Task requirements:
Set every line of the listing down again, keeping it identical.

Source data:

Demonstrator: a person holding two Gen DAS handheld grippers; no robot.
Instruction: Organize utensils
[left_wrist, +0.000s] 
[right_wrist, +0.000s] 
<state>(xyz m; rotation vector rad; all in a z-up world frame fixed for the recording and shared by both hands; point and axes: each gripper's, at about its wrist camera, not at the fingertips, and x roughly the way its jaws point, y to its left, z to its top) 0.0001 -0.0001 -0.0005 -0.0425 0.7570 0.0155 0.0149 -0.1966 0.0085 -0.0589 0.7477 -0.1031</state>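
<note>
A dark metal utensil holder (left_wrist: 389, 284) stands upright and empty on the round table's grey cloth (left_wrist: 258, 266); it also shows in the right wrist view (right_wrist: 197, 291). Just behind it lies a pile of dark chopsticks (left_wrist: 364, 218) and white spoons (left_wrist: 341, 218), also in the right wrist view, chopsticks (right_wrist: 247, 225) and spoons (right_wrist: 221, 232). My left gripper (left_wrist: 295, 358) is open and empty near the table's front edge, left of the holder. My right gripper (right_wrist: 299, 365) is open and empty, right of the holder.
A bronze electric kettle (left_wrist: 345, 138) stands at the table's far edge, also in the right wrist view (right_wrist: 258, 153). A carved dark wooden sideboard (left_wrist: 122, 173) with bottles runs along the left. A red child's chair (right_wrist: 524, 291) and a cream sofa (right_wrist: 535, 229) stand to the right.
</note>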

Task result:
Demonstrator: a person holding two Gen DAS handheld grippers; no robot.
Instruction: Organize utensils
[left_wrist, +0.000s] 
[right_wrist, +0.000s] 
<state>(xyz m; rotation vector rad; all in a z-up world frame fixed for the recording and shared by both hands; point and axes: each gripper's, at about its wrist camera, not at the fingertips, and x roughly the way its jaws point, y to its left, z to its top) 0.0001 -0.0001 -0.0005 -0.0425 0.7570 0.0155 0.0149 -0.1966 0.0085 -0.0589 0.7477 -0.1031</state>
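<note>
A dark metal utensil holder (left_wrist: 389, 284) stands upright and empty on the round table's grey cloth (left_wrist: 258, 266); it also shows in the right wrist view (right_wrist: 197, 291). Just behind it lies a pile of dark chopsticks (left_wrist: 364, 218) and white spoons (left_wrist: 341, 218), also in the right wrist view, chopsticks (right_wrist: 247, 225) and spoons (right_wrist: 221, 232). My left gripper (left_wrist: 295, 358) is open and empty near the table's front edge, left of the holder. My right gripper (right_wrist: 299, 365) is open and empty, right of the holder.
A bronze electric kettle (left_wrist: 345, 138) stands at the table's far edge, also in the right wrist view (right_wrist: 258, 153). A carved dark wooden sideboard (left_wrist: 122, 173) with bottles runs along the left. A red child's chair (right_wrist: 524, 291) and a cream sofa (right_wrist: 535, 229) stand to the right.
</note>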

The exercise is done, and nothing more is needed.